Wednesday, February 25, 2015

Moving house

Not the writer, just the blog. This blog has moved to, and joined with The new blog looks much prettier, and I've just posted photos of the 60s wedding in Los Sauces. Carlos looked great in his costume!
A particularly elegant guest at the 60s wedding in Los Sauces
A particularly elegant wedding guest.

Saturday, February 21, 2015

"Making Habits, Breaking Habits" Chapter 9: Making Habits.

"Making Habits, Breaking Habits" by Jeremy Dean.
 Full disclosure: If you buy the book through the link, it won't cost you any more, but I'll get a few pennies. But my main motivation for doing this is to understand the book properly. What follows is my summary of the chapter.


Successful famous people often have a regular routine. Working steadily on your main goal is clearly an important part of success, but then it's clearly not the whole thing. A daily walk will help keep your brain and body in shape, but by itself it won't produce the theory of evolution by natural selection. As scientists say, the plural of anecdote is not data. What we need is studies of large numbers of people to find out what works and what doesn't. We need science.

One thing at a time
It's tempting to go for a complete makeover. Don't. Look at all the people who make ten New Year's resolutions and break them all by the end of January. Start small, and change one thing at a time. You can break a large habit down into smaller parts, and do them one at a time. Don't change your whole diet in one go. Maybe start by weaning yourself off the sugar in your coffee. Leave fruit for elevenses until the sugarless coffee is automatic.

If your motivation's weak, you’re unlikely to make a new habit stick. So have a think about why you want to do this. But don't daydream that you've done it. Surprisingly, that's counterproductive. Daydream about working on your goals. That way you'll work harder at it, and you're less likely to be blind-sided by problems. Best of all, imagine your future with the good habit, then without the good habit, and contrast the two. That works best, as long as you expect to succeed. People who don't think they can succeed tend to give up, which at least saves wasted effort. (This is another reason to start small – you'll have a more realistic idea of what you can achieve.)

The catch is that it's no fun thinking of the yawning gap between your goal and the status quo, and taking an inventory of everything that might go wrong. But oddly, once you realise that it's difficult but doable, you'll probably be motivated. And then you need a plan – the right sort of plan.

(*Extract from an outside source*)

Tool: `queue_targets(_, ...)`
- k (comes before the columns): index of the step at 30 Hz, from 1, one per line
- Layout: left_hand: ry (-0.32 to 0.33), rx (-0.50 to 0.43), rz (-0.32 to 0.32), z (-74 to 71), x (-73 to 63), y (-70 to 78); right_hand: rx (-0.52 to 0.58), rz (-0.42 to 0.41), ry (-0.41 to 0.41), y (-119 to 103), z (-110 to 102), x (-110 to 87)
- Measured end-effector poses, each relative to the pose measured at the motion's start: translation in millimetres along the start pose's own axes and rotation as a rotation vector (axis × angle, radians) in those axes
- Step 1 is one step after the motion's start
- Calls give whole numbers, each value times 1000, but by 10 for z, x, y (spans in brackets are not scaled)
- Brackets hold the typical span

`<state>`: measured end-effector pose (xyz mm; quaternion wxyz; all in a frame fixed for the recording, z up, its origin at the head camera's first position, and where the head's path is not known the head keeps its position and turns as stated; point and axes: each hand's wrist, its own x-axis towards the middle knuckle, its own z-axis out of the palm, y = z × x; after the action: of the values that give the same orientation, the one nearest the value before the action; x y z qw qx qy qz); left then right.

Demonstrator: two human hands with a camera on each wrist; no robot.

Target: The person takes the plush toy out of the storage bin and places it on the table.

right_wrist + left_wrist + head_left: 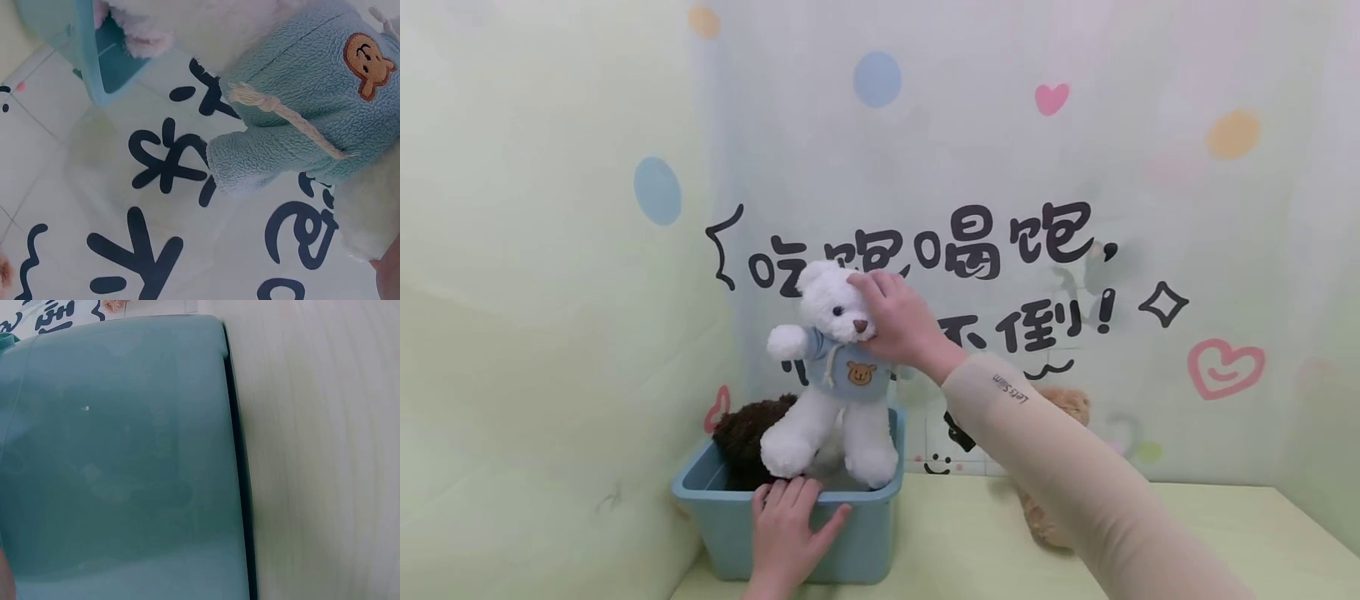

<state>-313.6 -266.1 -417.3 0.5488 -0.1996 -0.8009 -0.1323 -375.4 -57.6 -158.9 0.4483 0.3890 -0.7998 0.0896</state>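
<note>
A white teddy bear [828, 312] in a blue hoodie is upright over the blue plastic bin [880, 533], its feet at the level of the rim. My right hand [901, 321] grips the bear's head from the side. In the right wrist view the hoodie [300, 94] fills the upper right, with a bear-face patch on it. My left hand [790, 529] holds the bin's front rim, fingers over the edge and thumb against the outer wall. Dark brown plush [752, 433] shows inside the bin, partly hidden behind the white bear.
A light brown plush toy [1045, 525] is on the pale table [1210, 542] to the right, mostly hidden by my right sleeve [1052, 467]. A printed backdrop [970, 150] rises behind the table, and another pale wall [550, 333] stands close on the bin's left.
</note>
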Motion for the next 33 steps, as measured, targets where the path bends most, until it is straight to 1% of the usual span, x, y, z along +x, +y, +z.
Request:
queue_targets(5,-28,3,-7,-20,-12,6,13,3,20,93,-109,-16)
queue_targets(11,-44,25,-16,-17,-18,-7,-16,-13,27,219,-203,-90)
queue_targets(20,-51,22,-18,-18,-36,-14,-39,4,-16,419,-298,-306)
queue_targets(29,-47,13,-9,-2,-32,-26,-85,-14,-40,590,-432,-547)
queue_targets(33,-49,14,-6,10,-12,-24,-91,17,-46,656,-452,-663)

Most people have really vague plans, like “lose weight,” or “be kinder.” What you need is to plan a very precise (preferably small) action and a a very specific situation to trigger it. “Whenever I'm getting myself coffee, then I'll have 2 sugars instead of 3” or “If I see someone struggling with a buggy, then I'll offer to help.” Link the situation with the response, and there's a much better chance you'll form a habit. 94 studies show that this works.

You may have to tweak the plan. Say you want to exercise and you start with, “If I reach the lift at work, then I'll take the stairs.” That limits you to the stairs at work. OK, so “If I reach any lift, then I'll take the stairs.” But what if it's 25 floors, or you're in the middle of an important conversation with somebody who's taking the lift? Hmm. “If I reach any lift and I'm not mid-conversation, then I'll take the stairs for at least 2 floors.” Sometimes these things just won't work for you, and you'll need a different technique. “If I leave the car in a car park, then I'll park at the far end and walk across the car park.” It's not a lot of exercise, but it's better than nothing.

Don't plan using the time of day. If you plan to go for a run at 8pm you probably won't be looking at the clock at 8pm. Don't rely on your memory: use an event. Go for a run after Dr Who. The best cue for a new habit is something that happens every day at a regular time. People trying to eat more healthily found that arriving at work and lunchtime were good cues, because it links to an existing habit. A lot of your day is already chains of habits – add a new link. The best time to floss is right after you brush.

OK, that's the if. Now for the then. Make it specific, If you're trying to be nicer to your spouse, then “If it's my turn to cook, then I'll make something they like.” If you're trying to eat more healthily, “If I'm food shopping, then I'll remember to get low fat milk.” It's often good to include alternatives. “If there's time after breakfast, then I'll go for a run or ride my bicycle.”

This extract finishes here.